Les neiges de l'Himalaya

              


      


The old, old trouble that eats the heart out of every civilization: snobbery, the desire for possessions, creditable appendages; and it is to escape this rather than the lusts of the flesh that the saints retreat into the Himalayas."

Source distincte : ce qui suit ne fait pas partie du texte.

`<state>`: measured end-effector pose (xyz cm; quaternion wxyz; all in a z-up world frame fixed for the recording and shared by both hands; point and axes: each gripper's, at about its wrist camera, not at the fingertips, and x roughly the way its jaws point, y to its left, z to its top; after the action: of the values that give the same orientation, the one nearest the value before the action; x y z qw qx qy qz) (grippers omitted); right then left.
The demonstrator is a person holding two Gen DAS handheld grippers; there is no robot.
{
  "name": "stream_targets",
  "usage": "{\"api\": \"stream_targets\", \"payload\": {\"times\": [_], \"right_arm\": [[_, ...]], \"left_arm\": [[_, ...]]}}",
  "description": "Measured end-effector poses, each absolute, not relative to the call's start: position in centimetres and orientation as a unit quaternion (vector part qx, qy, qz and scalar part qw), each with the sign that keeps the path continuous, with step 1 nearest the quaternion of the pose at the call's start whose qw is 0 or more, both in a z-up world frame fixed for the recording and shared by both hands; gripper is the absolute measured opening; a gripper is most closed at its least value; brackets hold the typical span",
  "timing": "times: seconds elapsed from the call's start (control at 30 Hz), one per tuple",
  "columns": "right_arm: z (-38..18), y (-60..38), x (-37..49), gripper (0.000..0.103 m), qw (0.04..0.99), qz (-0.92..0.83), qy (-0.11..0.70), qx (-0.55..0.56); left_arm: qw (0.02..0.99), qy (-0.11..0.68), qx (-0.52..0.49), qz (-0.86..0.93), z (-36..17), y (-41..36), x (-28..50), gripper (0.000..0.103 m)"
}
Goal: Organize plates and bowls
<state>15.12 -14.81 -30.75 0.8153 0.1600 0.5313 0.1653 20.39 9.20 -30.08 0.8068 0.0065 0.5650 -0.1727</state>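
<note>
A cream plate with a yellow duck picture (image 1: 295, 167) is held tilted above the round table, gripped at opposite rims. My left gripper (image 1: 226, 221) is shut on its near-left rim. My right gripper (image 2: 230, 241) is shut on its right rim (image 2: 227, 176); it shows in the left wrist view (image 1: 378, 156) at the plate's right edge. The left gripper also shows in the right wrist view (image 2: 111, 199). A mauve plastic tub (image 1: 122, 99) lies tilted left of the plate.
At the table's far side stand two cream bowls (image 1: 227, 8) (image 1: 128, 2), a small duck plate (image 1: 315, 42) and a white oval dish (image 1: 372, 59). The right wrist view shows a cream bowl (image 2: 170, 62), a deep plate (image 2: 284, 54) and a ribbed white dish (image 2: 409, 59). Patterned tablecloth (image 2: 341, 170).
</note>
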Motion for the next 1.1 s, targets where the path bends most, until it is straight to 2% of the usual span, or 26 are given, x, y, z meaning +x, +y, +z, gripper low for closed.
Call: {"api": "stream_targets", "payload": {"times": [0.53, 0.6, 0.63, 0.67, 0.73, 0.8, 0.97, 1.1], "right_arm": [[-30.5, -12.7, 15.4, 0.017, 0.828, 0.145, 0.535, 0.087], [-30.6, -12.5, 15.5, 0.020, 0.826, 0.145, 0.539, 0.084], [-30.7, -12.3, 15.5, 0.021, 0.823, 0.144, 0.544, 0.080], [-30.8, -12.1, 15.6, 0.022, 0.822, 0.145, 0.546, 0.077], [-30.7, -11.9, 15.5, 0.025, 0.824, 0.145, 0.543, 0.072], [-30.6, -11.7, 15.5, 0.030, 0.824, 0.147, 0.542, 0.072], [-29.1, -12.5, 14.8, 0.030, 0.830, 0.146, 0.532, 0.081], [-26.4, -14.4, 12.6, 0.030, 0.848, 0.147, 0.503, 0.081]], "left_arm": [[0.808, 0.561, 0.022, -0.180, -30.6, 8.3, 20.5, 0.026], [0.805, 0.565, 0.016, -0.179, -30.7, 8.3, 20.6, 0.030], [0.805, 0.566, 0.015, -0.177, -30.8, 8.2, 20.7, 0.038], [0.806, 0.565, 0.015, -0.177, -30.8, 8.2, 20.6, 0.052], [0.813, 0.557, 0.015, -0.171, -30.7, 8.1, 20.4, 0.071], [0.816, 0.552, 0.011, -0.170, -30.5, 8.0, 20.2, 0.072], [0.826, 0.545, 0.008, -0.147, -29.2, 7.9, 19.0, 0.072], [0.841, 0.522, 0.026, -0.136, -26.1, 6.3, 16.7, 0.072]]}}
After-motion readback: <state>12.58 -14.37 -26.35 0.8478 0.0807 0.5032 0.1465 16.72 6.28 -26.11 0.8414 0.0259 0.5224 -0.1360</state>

(“Le vieux, très vieux malaise qui ronge le coeur de toute civilisation : le snobisme, le désir des richesses et de l'accessoire convoité ; c'est pour échapper à cela plutôt qu'aux désirs de la chair que les saints se retirent dans les Himalayas.”)


E. M. Forster,
A Passage to India, 1924



Edward Morgan Forster,
1er janvier 1879 – 7 juin 1970

scène du splendide  - et soooo British - film que David Lean
adapta d'une pièce tirée du roman de E. M. Forster, en 1984.
Ce fut aussi son dernier film.




Amis lecteurs, nous sommes le 27 mars. 

Il est grand temps que nous en terminions avec l'hiver, ne pensez-vous pas ?

Nous clôturerons en ce dimanche ce long chapitre consacré à la forme indo-européenne…


 *ǵʰ(e)i-m-“hiver”.




Allez, une toute dernière fois,


on y croit, non ?

faisons le point.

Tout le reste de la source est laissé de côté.